* [TO DO]: Reproduce all the data verbatim.

* [Stored data entries]:
• • • • • • •

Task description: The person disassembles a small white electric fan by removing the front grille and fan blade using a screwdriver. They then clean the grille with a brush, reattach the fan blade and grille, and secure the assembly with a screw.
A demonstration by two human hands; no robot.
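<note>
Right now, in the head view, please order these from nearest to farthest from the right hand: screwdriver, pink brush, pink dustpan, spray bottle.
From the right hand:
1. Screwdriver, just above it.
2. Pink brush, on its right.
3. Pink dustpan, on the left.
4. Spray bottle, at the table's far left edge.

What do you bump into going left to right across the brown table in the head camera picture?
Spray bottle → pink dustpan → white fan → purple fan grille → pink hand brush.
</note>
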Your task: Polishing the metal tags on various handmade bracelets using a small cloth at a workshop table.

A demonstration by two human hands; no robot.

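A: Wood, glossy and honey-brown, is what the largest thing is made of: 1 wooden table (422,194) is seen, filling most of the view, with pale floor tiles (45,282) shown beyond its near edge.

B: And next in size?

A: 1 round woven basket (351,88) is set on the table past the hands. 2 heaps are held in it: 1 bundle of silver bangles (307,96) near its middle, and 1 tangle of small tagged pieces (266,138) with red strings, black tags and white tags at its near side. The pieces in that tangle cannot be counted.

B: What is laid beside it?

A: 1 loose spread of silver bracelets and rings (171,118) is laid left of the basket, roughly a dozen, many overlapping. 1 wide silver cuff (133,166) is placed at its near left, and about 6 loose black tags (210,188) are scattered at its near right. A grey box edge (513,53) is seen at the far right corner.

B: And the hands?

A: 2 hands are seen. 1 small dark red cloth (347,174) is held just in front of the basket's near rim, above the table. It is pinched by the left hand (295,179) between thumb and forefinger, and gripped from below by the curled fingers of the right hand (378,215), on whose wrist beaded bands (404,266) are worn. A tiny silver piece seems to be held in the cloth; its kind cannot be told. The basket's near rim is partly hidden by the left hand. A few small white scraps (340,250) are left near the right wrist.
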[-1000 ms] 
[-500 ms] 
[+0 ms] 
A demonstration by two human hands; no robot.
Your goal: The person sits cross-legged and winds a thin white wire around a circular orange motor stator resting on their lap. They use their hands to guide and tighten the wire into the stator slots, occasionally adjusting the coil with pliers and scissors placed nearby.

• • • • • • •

* [RESPONSE BOX]:
Task description: The person disassembles a small white electric fan by removing the front grille and fan blade using a screwdriver. They then clean the grille with a brush, reattach the fan blade and grille, and secure the assembly with a screw.
A demonstration by two human hands; no robot.
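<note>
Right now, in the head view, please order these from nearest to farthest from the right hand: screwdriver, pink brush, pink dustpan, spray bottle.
From the right hand:
1. Screwdriver, just above it.
2. Pink brush, on its right.
3. Pink dustpan, on the left.
4. Spray bottle, at the table's far left edge.

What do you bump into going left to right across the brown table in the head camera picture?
Spray bottle → pink dustpan → white fan → purple fan grille → pink hand brush.
</note>
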Your task: Polishing the metal tags on various handmade bracelets using a small cloth at a workshop table.

A demonstration by two human hands; no robot.

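A: Wood, glossy and honey-brown, is what the largest thing is made of: 1 wooden table (422,194) is seen, filling most of the view, with pale floor tiles (45,282) shown beyond its near edge.

B: And next in size?

A: 1 round woven basket (351,88) is set on the table past the hands. 2 heaps are held in it: 1 bundle of silver bangles (307,96) near its middle, and 1 tangle of small tagged pieces (266,138) with red strings, black tags and white tags at its near side. The pieces in that tangle cannot be counted.

B: What is laid beside it?

A: 1 loose spread of silver bracelets and rings (171,118) is laid left of the basket, roughly a dozen, many overlapping. 1 wide silver cuff (133,166) is placed at its near left, and about 6 loose black tags (210,188) are scattered at its near right. A grey box edge (513,53) is seen at the far right corner.

B: And the hands?

A: 2 hands are seen. 1 small dark red cloth (347,174) is held just in front of the basket's near rim, above the table. It is pinched by the left hand (295,179) between thumb and forefinger, and gripped from below by the curled fingers of the right hand (378,215), on whose wrist beaded bands (404,266) are worn. A tiny silver piece seems to be held in the cloth; its kind cannot be told. The basket's near rim is partly hidden by the left hand. A few small white scraps (340,250) are left near the right wrist.
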[-1000 ms] 
[-500 ms] 
[+0 ms] 
A demonstration by two human hands; no robot.
Your goal: The person sits cross-legged and winds a thin white wire around a circular orange motor stator resting on their lap. They use their hands to guide and tighten the wire into the stator slots, occasionally adjusting the coil with pliers and scissors placed nearby.

The response to the exercise has been completed.